Work request: Go through the material below, find each line with the word "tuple", and copy those lines.
------ Dataset entries ------
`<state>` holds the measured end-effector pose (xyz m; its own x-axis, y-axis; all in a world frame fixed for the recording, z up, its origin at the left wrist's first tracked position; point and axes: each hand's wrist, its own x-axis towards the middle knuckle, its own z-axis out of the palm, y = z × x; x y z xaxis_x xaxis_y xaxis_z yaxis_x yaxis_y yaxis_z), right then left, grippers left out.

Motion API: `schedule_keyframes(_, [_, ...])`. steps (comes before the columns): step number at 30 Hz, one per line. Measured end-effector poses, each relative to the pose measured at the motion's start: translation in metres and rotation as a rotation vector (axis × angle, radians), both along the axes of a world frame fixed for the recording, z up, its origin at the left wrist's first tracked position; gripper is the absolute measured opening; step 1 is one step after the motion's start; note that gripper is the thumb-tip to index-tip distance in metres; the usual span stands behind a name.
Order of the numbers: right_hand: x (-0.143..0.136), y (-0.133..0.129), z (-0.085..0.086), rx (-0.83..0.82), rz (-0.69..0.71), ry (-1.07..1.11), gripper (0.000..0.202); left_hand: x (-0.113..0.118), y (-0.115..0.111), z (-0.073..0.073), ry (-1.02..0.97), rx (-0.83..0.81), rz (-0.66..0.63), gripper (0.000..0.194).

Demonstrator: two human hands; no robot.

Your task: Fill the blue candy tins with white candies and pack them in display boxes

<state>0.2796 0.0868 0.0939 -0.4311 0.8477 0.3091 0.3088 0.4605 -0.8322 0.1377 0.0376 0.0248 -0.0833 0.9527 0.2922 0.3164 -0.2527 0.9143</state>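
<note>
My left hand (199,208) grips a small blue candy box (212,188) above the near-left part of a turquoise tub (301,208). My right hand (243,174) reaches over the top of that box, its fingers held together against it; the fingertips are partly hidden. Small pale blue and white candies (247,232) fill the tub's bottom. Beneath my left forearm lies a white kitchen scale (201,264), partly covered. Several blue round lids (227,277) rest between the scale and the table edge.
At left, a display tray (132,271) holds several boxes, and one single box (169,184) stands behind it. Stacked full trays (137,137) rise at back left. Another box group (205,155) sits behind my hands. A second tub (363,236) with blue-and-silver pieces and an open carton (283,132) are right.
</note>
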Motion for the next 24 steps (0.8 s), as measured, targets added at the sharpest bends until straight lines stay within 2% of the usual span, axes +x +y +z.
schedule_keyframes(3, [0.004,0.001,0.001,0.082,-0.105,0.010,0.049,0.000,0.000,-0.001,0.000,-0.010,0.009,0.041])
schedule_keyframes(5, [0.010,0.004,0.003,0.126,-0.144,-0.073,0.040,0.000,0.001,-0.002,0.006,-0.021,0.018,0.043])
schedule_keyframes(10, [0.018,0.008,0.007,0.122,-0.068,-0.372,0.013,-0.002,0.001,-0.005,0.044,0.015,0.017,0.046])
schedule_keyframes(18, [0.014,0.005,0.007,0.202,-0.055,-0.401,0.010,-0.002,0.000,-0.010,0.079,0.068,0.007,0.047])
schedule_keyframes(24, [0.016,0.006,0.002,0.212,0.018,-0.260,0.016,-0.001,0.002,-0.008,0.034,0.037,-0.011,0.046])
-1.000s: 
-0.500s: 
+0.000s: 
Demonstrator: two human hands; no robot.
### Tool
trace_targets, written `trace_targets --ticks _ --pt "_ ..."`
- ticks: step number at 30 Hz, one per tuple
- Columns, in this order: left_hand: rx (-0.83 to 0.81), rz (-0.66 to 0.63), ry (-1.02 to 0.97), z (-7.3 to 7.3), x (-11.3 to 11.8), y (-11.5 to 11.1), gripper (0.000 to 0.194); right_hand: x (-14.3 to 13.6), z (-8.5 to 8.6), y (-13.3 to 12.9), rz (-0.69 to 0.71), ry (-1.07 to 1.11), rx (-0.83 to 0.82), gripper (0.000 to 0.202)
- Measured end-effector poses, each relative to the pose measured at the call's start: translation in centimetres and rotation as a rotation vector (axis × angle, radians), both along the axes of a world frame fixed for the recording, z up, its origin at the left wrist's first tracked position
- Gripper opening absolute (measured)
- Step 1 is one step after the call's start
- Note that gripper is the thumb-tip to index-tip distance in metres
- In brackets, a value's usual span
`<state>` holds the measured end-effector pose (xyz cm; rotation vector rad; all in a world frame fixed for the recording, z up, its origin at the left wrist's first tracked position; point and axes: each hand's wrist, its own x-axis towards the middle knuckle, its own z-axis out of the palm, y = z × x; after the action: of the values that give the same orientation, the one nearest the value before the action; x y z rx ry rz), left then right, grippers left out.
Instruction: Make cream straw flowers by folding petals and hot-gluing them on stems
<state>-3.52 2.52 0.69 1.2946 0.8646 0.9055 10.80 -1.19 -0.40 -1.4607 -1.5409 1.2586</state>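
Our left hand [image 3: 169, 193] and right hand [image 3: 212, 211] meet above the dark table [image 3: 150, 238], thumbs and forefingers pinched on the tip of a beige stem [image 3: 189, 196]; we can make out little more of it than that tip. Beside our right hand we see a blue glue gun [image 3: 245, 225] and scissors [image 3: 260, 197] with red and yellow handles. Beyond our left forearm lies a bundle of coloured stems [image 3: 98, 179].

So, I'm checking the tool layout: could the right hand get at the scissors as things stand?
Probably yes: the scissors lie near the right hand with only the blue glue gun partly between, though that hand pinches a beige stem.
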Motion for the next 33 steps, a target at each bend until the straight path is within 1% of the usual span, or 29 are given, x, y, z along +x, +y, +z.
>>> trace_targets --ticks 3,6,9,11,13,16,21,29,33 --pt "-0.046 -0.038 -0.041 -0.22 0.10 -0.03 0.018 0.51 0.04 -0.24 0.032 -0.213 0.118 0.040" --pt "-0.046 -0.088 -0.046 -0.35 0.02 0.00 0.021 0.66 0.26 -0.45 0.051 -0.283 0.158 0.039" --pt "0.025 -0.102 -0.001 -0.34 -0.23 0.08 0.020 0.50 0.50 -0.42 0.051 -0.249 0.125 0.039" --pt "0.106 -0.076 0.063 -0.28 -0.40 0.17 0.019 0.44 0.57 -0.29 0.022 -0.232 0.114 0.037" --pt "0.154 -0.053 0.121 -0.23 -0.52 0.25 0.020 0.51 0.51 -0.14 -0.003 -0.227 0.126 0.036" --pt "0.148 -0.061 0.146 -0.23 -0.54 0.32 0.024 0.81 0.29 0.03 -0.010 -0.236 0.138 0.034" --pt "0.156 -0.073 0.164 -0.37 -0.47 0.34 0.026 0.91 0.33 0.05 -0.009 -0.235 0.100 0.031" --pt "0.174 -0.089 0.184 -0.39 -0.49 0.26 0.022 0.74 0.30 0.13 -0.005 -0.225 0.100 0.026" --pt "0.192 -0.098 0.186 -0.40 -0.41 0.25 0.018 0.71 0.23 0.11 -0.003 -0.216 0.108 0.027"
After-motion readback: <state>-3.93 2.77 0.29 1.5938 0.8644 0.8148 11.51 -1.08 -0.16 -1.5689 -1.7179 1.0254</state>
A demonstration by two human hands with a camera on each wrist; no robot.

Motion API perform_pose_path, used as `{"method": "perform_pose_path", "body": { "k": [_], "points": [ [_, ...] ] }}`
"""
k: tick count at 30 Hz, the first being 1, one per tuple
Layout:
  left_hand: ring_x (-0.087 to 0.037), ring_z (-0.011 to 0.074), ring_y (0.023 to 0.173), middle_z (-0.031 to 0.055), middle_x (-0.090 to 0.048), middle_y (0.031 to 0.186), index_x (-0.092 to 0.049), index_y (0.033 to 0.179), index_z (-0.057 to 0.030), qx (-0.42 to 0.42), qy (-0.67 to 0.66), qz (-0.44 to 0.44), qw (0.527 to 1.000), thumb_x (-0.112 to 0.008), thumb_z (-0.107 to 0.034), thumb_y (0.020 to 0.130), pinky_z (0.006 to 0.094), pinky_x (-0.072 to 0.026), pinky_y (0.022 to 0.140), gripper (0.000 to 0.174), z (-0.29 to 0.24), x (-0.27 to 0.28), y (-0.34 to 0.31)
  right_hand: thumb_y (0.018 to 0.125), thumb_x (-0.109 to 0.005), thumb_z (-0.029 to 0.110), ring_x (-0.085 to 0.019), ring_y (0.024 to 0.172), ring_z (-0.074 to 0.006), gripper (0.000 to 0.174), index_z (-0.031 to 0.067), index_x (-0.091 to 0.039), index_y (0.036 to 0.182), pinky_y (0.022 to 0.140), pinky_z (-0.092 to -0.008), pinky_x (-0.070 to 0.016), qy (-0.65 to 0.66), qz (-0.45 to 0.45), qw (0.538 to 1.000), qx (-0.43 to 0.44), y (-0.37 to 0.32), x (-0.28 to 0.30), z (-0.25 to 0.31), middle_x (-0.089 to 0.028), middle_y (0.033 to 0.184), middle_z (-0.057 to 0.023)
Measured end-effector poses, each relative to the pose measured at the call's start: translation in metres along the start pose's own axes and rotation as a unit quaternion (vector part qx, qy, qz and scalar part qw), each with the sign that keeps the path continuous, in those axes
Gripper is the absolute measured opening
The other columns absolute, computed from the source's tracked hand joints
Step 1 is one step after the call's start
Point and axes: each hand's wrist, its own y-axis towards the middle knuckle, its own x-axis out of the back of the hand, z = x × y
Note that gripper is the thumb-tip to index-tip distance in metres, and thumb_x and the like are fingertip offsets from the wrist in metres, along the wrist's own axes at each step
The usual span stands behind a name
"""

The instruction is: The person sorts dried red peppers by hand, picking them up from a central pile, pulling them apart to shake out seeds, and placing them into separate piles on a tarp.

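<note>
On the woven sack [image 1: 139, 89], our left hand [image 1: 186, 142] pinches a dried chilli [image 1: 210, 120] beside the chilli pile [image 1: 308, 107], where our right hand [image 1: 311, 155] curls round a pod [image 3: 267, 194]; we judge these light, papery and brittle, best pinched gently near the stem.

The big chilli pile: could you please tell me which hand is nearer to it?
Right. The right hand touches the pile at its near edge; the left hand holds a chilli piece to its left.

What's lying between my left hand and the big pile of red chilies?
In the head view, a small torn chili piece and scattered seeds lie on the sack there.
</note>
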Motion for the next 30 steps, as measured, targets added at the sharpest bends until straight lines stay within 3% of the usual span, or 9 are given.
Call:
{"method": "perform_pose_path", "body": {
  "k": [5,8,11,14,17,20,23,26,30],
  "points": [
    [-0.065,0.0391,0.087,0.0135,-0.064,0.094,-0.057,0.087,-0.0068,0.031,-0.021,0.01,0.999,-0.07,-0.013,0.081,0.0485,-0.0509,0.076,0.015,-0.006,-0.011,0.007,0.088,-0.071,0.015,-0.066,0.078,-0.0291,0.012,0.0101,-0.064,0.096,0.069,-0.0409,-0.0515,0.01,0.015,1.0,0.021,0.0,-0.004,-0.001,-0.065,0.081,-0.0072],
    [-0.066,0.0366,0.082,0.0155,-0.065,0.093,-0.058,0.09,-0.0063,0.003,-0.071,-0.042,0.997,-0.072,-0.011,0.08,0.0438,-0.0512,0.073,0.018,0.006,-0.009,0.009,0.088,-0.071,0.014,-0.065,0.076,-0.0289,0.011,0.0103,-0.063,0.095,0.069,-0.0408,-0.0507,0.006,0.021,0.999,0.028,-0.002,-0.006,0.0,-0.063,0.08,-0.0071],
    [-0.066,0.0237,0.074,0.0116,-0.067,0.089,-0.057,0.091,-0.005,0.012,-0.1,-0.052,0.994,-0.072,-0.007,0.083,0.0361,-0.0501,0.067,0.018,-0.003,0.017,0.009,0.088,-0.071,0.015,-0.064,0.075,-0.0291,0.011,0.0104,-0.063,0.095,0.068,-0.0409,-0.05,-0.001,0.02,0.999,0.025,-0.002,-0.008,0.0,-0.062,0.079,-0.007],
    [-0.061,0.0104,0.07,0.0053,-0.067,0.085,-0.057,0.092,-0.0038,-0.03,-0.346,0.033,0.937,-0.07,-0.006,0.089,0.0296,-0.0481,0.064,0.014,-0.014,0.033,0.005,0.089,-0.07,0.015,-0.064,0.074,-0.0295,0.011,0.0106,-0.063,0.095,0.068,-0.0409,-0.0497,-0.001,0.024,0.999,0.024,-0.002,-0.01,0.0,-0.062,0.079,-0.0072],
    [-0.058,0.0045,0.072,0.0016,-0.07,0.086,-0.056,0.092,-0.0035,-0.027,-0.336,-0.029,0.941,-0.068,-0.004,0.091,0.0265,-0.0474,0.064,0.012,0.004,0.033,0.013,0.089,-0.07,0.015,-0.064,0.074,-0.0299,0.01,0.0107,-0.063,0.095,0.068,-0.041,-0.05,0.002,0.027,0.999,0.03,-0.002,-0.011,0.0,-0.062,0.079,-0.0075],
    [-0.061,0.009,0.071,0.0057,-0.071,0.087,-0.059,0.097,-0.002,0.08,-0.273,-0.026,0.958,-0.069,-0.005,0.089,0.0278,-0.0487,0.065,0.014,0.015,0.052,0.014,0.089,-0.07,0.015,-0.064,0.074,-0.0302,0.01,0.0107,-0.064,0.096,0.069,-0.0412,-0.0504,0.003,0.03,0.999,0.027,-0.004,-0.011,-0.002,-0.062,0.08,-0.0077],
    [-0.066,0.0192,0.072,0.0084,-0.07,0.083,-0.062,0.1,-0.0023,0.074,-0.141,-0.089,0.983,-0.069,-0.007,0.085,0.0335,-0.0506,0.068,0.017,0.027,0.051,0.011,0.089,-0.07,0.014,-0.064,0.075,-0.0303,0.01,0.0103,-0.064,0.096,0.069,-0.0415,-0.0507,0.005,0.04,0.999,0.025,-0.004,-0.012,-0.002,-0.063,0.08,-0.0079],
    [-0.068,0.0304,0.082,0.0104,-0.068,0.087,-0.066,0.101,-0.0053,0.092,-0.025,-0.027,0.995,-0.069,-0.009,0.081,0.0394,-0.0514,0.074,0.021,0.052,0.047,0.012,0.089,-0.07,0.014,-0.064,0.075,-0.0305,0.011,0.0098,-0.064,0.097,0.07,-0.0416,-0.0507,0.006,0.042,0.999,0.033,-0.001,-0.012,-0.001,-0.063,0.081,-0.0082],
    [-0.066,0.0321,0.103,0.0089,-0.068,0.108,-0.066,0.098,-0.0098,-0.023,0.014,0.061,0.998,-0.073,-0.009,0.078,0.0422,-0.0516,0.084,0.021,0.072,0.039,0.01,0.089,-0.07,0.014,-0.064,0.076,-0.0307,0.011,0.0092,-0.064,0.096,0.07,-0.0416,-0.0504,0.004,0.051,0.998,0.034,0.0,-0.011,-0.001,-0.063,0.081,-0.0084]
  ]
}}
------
Output:
- ticks: step number at 30 Hz, one per tuple
k: tick count at 30 Hz, the first being 1, one per tuple

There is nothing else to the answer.